After a few years like no others, art publishing has slowly emerged from the end of the tunnel. The pandemic’s halt on physical experiences – including viewing art in person – has only underlined the importance of storytelling for connecting people. Editors, writers, and readers have assumed a mutual responsibility for maintaining this binding tissue. Along the way, financial and social unpredictability, prevalent across the globe, have proven challenging for art magazines, and yet the sector is finding new ways to weather these changes.
From international powerhouses to regionally focused outlets, art publications manifest diverse perspectives on the dynamics of the art sector, with a collective language for everyday realities told through artists’ practices. In a rapidly globalizing system, maintaining local voices is crucial. Art publishing feels at its most malleable – susceptible to change and resilient to the challenges ahead.

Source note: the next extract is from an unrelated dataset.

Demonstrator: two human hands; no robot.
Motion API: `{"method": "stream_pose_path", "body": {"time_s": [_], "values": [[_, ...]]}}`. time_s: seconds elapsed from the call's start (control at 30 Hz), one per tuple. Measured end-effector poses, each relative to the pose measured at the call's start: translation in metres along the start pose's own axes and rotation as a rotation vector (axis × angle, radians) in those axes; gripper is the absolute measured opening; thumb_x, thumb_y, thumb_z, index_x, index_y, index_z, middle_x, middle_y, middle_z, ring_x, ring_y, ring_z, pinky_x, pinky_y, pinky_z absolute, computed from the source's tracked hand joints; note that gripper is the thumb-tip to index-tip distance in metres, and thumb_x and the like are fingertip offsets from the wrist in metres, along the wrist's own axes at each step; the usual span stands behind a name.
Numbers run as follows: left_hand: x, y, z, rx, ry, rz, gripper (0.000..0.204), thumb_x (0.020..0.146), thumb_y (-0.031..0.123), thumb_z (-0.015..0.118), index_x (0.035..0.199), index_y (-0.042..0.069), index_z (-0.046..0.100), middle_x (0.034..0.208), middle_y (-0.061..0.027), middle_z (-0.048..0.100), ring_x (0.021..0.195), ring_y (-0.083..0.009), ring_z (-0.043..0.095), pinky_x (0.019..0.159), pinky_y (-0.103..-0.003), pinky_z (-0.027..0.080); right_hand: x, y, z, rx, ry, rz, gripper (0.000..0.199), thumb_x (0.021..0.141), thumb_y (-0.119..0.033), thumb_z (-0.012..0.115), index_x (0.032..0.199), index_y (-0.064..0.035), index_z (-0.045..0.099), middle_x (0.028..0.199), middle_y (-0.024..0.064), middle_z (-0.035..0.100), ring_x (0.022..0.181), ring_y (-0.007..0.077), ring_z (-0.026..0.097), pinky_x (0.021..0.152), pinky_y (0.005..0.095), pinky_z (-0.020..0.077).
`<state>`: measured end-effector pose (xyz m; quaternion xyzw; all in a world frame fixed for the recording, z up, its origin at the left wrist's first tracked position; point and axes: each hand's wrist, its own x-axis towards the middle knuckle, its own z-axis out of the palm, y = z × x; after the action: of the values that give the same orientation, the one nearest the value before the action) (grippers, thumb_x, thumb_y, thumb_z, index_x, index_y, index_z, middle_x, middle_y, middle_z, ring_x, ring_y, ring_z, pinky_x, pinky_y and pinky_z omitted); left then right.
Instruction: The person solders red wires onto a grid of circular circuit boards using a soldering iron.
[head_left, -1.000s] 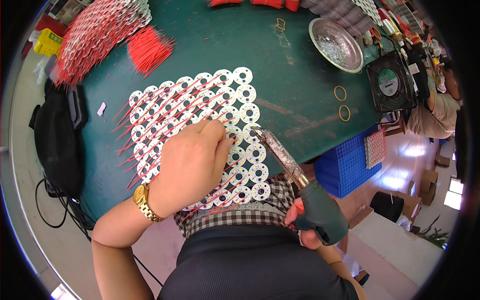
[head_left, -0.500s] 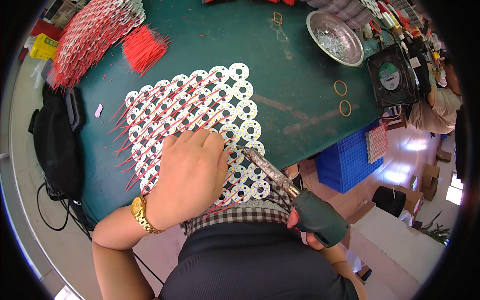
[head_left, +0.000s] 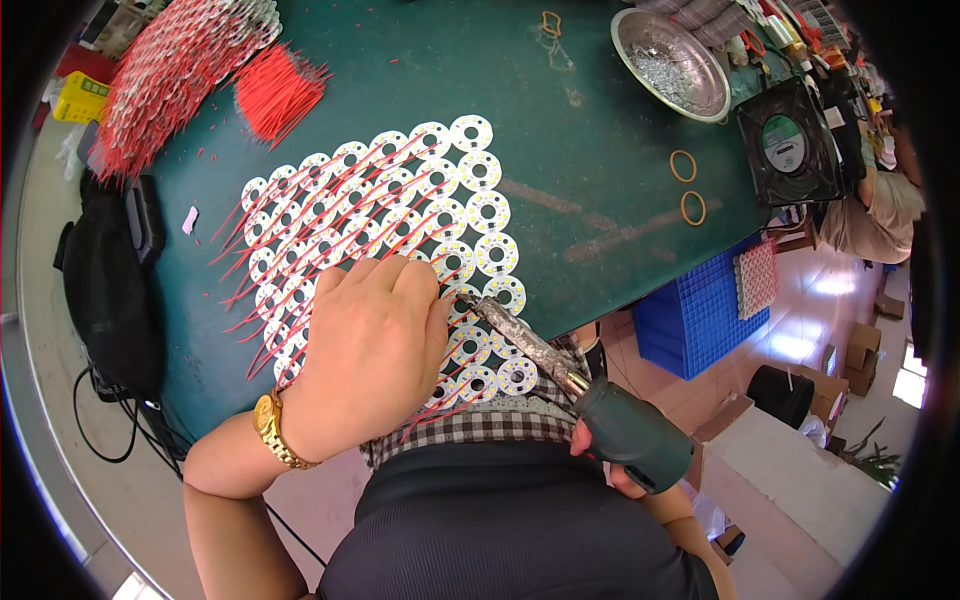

Hailing from Milan to Mexico, read on to discover seven international publications to be explored in Art Basel Miami Beach’s Magazines sector.
Apollo
The 97-year-old Apollo started out in a war-torn post-turn-of-the century landscape in the UK, evolving throughout the social tumults of the 20th century and adjusting in recent decades to millennial speedism. The intricacies and challenges of public collection-building, as well as private collectors’ acquisition habits – from a century ago to the present – represent the magazine’s wheelhouse. ‘We are one of the only magazines that look specifically at the decisions museums face in handling their collections,’ says Editor Edward Behrens. ‘This also gives us unique license to comment on how museums address contemporary issues such as the environment and their changing audiences.’ With next generation-focused surveys like the annual ‘40 Under 40’ and coverage that guides collectors on new paths in acquisitions, the title weaves into its traditional core content an awareness of technology’s impact on the sector. Spanning an international audience of art collectors, curators, and aficionados, the readership has recently flipped through interviews with Isaac Julien and Annette Messager, and browsed online others with AA Bronson, Raqib Shaw, Larry Bell, and Teresita Fernández.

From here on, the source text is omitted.